Multiple sclerosis (MS) is a brain disease caused by nerves losing their electrical insulation and the degeneration of nerve fibers called axons.
It was previously thought by most scientists that once axons lose their insulation they are unable to function. So it was a surprise for a team of researchers who found that axons in rats with MS could survive for long periods even after losing myelin (the electrical insulation).
This is a ground-breaking discovery that challenges the accepted view of MS. The study, led by graduate student Chelsey Smith and former undergraduate Elizabeth Cooksey, will be published in the Journal of Neuroscience.
The axons in the rats continued to survive for months after myelin deterioration.
Senior author, Ian Duncan, professor in the School of Veterinary Medicine at the University of Wisconsin-Madison, said:
"This was the first study to demonstrate long-term axon survival after myelin deterioration. Nine months is a relatively long period in a rat's lifetime, and there wasn't a loss of axons, so the assumption that axons must automatically die without myelin seems incorrect."
The insulating myelin is normally created by oligodendrocytes which are cells that are found near the axons. The researchers discovered that these cells produce growth factors essential for the survival of neurons.
"That is just speculation, but in our study, the oligodendrocytes were found in much greater numbers, probably in an attempt to produce more myelin, and we saw an overall increase in growth factor production."

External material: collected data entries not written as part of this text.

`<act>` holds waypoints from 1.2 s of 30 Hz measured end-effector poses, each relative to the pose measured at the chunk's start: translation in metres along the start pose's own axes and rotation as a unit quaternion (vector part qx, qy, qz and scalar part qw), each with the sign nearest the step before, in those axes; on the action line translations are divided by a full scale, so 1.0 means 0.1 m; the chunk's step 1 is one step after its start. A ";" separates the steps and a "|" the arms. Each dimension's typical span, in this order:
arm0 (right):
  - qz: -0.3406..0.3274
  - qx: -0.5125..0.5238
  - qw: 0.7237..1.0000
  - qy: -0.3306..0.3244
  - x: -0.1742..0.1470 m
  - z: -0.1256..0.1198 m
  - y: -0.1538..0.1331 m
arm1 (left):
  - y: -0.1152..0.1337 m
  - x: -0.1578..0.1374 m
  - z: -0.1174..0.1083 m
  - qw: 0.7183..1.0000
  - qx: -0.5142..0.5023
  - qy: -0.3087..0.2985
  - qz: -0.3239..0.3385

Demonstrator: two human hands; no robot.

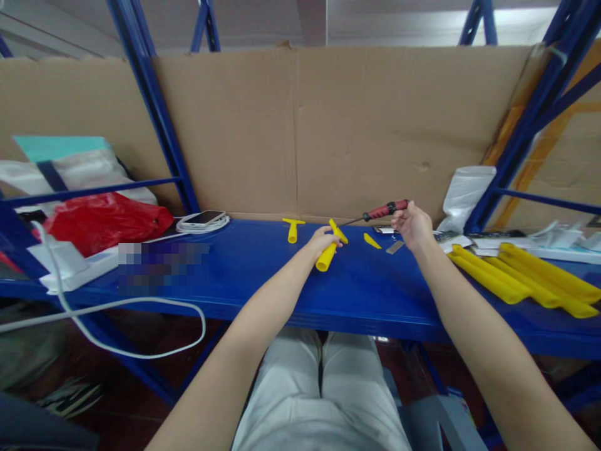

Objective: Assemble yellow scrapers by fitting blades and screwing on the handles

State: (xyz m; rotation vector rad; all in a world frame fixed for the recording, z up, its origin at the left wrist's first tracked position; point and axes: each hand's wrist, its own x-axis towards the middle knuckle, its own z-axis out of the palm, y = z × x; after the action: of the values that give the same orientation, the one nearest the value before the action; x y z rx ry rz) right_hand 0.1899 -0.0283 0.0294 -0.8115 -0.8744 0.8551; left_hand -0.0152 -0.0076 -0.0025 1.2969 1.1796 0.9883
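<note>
My left hand (323, 243) is closed around a yellow T-shaped plastic handle (325, 258), its round open end tilted toward me above the blue bench. In my right hand (414, 225) is a screwdriver (385, 210) with a red and black grip, gripped near the butt. Its thin shaft points left and its tip meets the crosspiece of the T-shaped handle; whether it sits in a hole I cannot tell. A second yellow T-shaped handle (293, 232) lies farther back on the left. Beside the screwdriver lie a small yellow blade-like piece (372, 241) and a flat grey metal piece (394, 247).
Several long yellow tubes (539, 279) lie at the right. A phone (205, 217) rests on a coiled white cable at the left, near a white power strip (89, 266) and a red plastic bag (106, 222). Cardboard (375, 125) walls the back between blue posts.
</note>
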 end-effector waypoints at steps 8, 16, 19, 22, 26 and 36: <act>-0.046 -0.018 0.999 0.002 0.02 -0.01 0.07 | -0.04 0.02 0.01 1.000 -0.010 -0.009 -0.021; -0.037 -0.012 0.999 0.004 0.05 -0.03 0.09 | -0.03 0.01 0.03 1.000 -0.006 -0.007 -0.024; -0.023 -0.004 1.000 -0.020 -0.01 0.00 0.03 | -0.03 0.00 0.03 1.000 -0.006 0.000 -0.022; -0.012 0.002 0.999 -0.045 -0.05 0.03 -0.01 | -0.03 0.02 0.02 1.000 -0.002 0.000 -0.018; -0.018 -0.003 0.998 -0.055 -0.05 0.03 0.00 | -0.05 0.06 0.01 1.000 0.002 -0.003 -0.014; -0.021 -0.001 1.000 0.002 0.03 -0.02 0.06 | -0.06 0.08 0.01 1.000 0.011 -0.012 -0.006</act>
State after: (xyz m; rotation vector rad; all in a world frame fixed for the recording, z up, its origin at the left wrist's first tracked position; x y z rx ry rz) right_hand 0.1906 -0.0239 0.0244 -0.7926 -0.8862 0.8152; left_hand -0.0133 -0.0005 -0.0089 1.3130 1.1816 0.9518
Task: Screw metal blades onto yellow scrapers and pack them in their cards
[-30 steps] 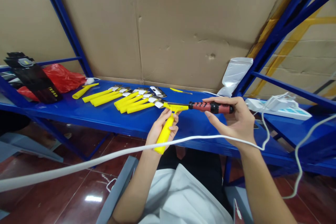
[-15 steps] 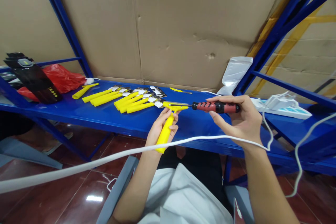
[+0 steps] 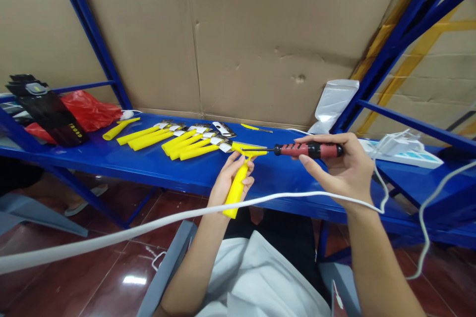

The study is the first of its kind to reveal the true extent of oligodendrocytes expressing growth factors. It's known that these cells produce growth factors early on in life, however, they found three different neural growth factors that these cells produce in older animals.
Duncan said: "This paper was the first to show that oligodendrocytes continue to express growth factors in mature animals, and that could be important."
The absence of growth factors - proteins that are necessary for growth and development - is associated with a series of neurological diseases.
Duncan stresses the need to carry out further studies of growth factors, as it might be crucial in preventing myelin loss in MS.
Although scientists have known about the degeneration and gradual disappearance of axons in MS, until now it hasn't been certain whether degeneration occurs at the same time as demyelination.
"Much in vogue is the idea that you have to protect axons above and beyond everything else, that MS is not primarily a demyelinating disease, it's primarily an axonal disease. Our finding shows that it is not absolutely certain that axons will degenerate when they are demyelinated. If we are correct in our speculation, we could potentially protect the axon if we can increase the amount of growth factor being produced by the helper cells."
German scientists recently identified an inhibitor of myelin formation in the central nervous system. They say their finding may help provide a molecular explanation for myelination failures in MS, which may help eventually devise treatment to prevent this failure.